Terpisah, Komisioner Komnas HAM Anis Hidayah memandang pengesahan RUU PPRT dinilai sangat mendesak. Sebab, memberikan perlindungan terhadap PRT sebagai salah satu pekerja perempuan yang tentan mengalami kekerasan dan pelanggaran HAM.
“Proses legislasi yang sudah hampir 20 tahun mandek di DPR itu perlu terus mendorong. Saat ini masa pemilu hingga nanti pada pergantian pemimpin negara maupun anggota DPR, RUU PPRT ini menjadi penting untuk terus diprioritaskan dan diarusutamakan khususnya pada masa kampanye oleh berbagai pihak terutama bagi mereka yang sedang berkontestasi di pemilu 2024,” kata Anis.

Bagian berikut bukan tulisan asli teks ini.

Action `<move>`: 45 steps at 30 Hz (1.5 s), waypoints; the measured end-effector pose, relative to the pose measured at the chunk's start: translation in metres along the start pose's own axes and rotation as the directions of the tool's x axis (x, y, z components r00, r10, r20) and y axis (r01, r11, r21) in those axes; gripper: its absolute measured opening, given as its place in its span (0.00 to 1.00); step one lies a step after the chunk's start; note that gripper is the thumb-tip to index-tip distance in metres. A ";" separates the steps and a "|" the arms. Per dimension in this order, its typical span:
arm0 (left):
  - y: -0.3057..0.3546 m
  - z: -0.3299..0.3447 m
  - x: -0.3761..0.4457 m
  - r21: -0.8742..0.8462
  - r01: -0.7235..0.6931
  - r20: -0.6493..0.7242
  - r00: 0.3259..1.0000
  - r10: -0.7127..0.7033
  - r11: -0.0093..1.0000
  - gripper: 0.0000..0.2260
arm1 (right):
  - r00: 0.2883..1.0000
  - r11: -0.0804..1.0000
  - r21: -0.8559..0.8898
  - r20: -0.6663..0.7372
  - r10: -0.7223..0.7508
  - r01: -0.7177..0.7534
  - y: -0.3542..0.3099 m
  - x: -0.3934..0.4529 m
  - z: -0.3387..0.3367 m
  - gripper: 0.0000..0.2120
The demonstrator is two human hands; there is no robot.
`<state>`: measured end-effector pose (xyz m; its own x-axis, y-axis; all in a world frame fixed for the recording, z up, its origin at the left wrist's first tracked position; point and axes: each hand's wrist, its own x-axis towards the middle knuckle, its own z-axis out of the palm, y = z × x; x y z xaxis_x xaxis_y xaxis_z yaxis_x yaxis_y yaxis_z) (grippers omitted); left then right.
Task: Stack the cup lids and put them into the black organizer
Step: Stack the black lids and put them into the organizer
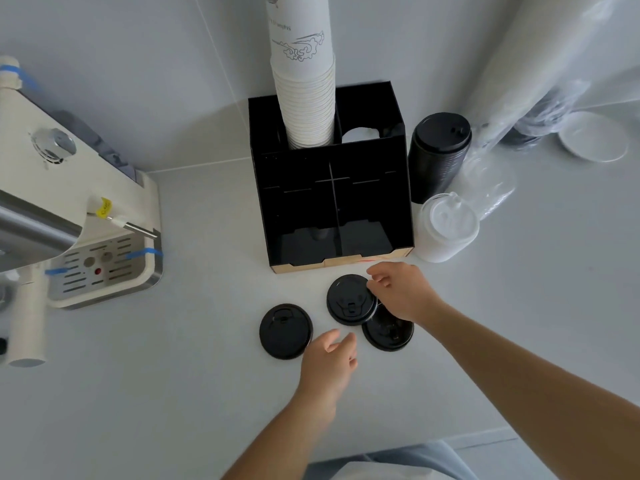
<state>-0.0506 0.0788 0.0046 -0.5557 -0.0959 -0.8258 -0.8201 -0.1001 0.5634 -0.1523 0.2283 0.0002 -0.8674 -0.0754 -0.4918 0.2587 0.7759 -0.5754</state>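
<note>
Three black cup lids lie on the white counter in front of the black organizer (332,188). My right hand (401,292) pinches the right edge of the middle lid (349,299), which is tilted and overlaps the right lid (388,332). The left lid (285,330) lies flat by itself. My left hand (329,362) hovers just right of the left lid with relaxed fingers and holds nothing. The organizer's front compartments look empty.
A tall stack of white paper cups (304,91) stands in the organizer's back. Stacks of black lids (438,154) and white lids (446,230) stand to its right, beside plastic-wrapped sleeves (540,81). A coffee machine (69,216) fills the left side.
</note>
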 end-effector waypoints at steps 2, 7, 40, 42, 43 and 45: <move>0.004 0.007 0.002 -0.084 0.022 -0.032 0.999 -0.025 0.996 0.24 | 1.000 0.999 -0.040 0.024 -0.017 0.018 -0.004 0.002 0.001 0.14; 0.018 0.014 0.011 -0.181 0.026 -0.072 0.997 -0.039 0.983 0.24 | 0.998 0.996 -0.071 0.048 -0.046 0.049 -0.011 0.004 -0.001 0.11; 0.014 0.032 0.022 0.301 -0.219 -0.113 0.958 0.263 0.928 0.06 | 0.985 0.964 0.227 0.128 0.113 -0.140 0.058 -0.024 -0.022 0.14; 0.013 0.034 0.023 0.318 -0.230 -0.109 0.955 0.276 0.920 0.06 | 0.987 0.974 0.194 0.131 0.090 -0.115 0.059 -0.023 -0.020 0.14; 0.013 0.034 0.023 0.324 -0.237 -0.102 0.954 0.283 0.916 0.06 | 0.988 0.979 0.174 0.134 0.080 -0.103 0.059 -0.023 -0.019 0.14; 0.012 0.034 0.024 0.351 -0.257 -0.084 0.949 0.304 0.900 0.08 | 0.989 0.987 0.138 0.136 0.061 -0.080 0.058 -0.023 -0.018 0.14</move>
<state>-0.0782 0.1093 -0.0092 -0.7648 -0.2048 -0.6109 -0.6437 0.2825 0.7112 -0.1254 0.2864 -0.0104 -0.7843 -0.1127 -0.6100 0.3832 0.6854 -0.6192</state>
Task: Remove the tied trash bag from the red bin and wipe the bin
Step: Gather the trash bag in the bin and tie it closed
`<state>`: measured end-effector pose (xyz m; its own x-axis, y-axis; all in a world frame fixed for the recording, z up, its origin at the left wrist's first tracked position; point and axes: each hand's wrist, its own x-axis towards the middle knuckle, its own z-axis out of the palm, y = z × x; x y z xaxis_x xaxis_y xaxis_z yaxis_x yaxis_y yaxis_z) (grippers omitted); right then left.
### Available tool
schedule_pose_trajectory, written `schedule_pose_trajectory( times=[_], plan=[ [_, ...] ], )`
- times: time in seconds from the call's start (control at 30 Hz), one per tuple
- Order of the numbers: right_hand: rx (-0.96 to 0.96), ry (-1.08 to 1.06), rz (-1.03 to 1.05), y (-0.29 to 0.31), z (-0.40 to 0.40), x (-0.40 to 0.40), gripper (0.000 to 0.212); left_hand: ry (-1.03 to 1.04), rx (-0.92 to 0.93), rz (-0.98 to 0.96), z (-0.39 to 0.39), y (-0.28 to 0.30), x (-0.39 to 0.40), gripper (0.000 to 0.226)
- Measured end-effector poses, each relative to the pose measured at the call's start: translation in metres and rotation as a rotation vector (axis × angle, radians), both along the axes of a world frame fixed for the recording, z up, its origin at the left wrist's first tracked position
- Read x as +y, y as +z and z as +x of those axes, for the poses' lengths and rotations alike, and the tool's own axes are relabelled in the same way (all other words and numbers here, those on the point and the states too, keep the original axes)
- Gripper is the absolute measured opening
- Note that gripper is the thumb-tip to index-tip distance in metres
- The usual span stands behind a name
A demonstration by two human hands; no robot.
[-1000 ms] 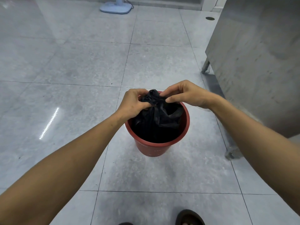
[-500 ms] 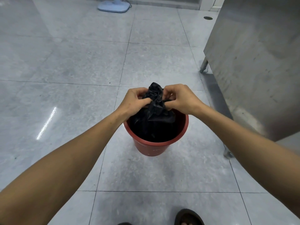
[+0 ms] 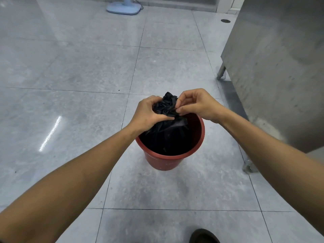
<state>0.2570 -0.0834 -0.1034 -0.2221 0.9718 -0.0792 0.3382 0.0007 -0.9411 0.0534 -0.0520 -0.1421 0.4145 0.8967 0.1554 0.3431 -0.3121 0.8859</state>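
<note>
A round red bin (image 3: 164,161) stands on the grey tiled floor in front of me. A black trash bag (image 3: 166,135) fills it, and its gathered top sticks up above the rim. My left hand (image 3: 149,114) clutches the bunched neck of the bag from the left. My right hand (image 3: 198,104) pinches the same bunch from the right with thumb and fingertips. Both hands meet over the far side of the bin. The lower part of the bag is hidden inside the bin.
A stainless steel cabinet (image 3: 280,67) on legs with a caster (image 3: 249,166) stands close to the right of the bin. A light blue fan base (image 3: 122,7) sits far back. A floor drain (image 3: 225,20) lies at the back right. My dark shoe (image 3: 203,236) shows at the bottom.
My right hand went from reaching over the bag to closing on the bunched top beside my left hand. The gathered top now stands higher above the rim.
</note>
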Motion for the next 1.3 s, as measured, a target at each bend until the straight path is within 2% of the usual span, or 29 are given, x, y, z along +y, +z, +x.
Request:
schedule_pose_trajectory(
  times=[0.13,0.23,0.47,0.6,0.73,1.0,1.23,1.3],
  plan=[
    [-0.155,-0.116,0.156,-0.005,0.002,0.006,0.021,0.012,0.008,0.057,0.005,0.001,0.002,0.030],
    [-0.127,-0.278,0.187,-0.014,0.020,0.009,0.025,0.027,0.028,0.095,0.002,-0.001,0.003,0.023],
    [-0.261,-0.661,0.001,-0.079,0.093,0.017,0.003,-0.057,0.025,0.157,-0.001,-0.001,0.000,0.032],
    [-0.479,-0.747,-0.093,-0.119,0.126,0.025,0.010,-0.062,0.046,0.207,-0.001,-0.002,0.004,0.028],
    [-0.625,-0.749,-0.144,-0.156,0.143,0.034,0.003,-0.111,0.040,0.202,0.001,-0.002,0.008,0.025],
    [-0.808,-0.642,-0.130,-0.207,0.154,0.067,0.028,-0.200,-0.014,0.180,0.003,-0.003,0.017,0.027],
    [-0.916,-0.377,-0.214,-0.240,0.158,0.105,0.060,-0.271,-0.020,0.207,0.009,-0.007,0.025,0.025],
    [-0.982,-0.304,-0.265,-0.247,0.157,0.110,0.062,-0.282,-0.023,0.223,0.009,-0.006,0.025,0.026]
  ],
)
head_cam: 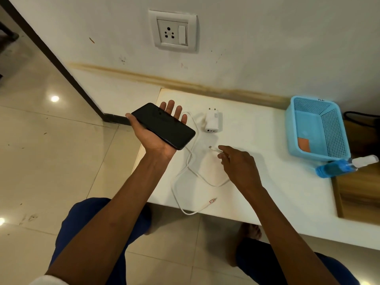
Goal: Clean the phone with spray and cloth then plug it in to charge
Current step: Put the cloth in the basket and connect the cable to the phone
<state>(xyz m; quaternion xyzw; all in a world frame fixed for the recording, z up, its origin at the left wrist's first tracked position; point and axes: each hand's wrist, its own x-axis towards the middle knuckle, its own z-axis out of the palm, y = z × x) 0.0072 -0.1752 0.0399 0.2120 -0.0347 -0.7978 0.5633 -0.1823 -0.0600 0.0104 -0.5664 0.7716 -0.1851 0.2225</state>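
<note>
Phone (163, 126) on left hand (153, 133), right hand (238, 163) pinching cable (213, 149)

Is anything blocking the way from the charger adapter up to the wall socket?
Nothing visible does. The adapter lies on the white ledge below the wall socket, with only bare wall between them; the socket holds no plug.

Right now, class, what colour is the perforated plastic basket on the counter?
Light blue perforated plastic basket, seen in the head view.
</note>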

Sejauh ini, Anies menegaskan bahwa Komnas HAM sejak 2022 terus mendorong DPR RI untuk segera menyetujui RUU tersebut sebagai RUU inisiatif DPR dalam sidang paripurna untuk dibahas dan disahkan segera mungkin untuk melindungi kelompok rentan yang memiliki potensi kuat terhadap pelanggaran HAM, seperti PRT dan pekerja migran. Adanya UU PPRT, menurut Anis, akan memberikan landasan hukum yang kuat untuk memberikan perlindungan terhadap mereka.
“Kami memiliki kajian mengenai PRT. Salah satunya ada rekomendasi yang mendorong agar pemerintah dan DPR memprioritaskan pengesahan RUU PPRT sebagai UU. Selain itu, berbagai langkah telah dilakukan untuk mendukung kajian dan memberikan rekomendasi itu sebagai bahan pengesahan RUU PRT. Kami juga selalu berkoordinasi dengan organisasi masyarakat sipil dan melakukan komunikasi dengan DPR khususnya Ibu ketua, untuk bisa memprioritaskan perlindungan PRT,” jelasnya.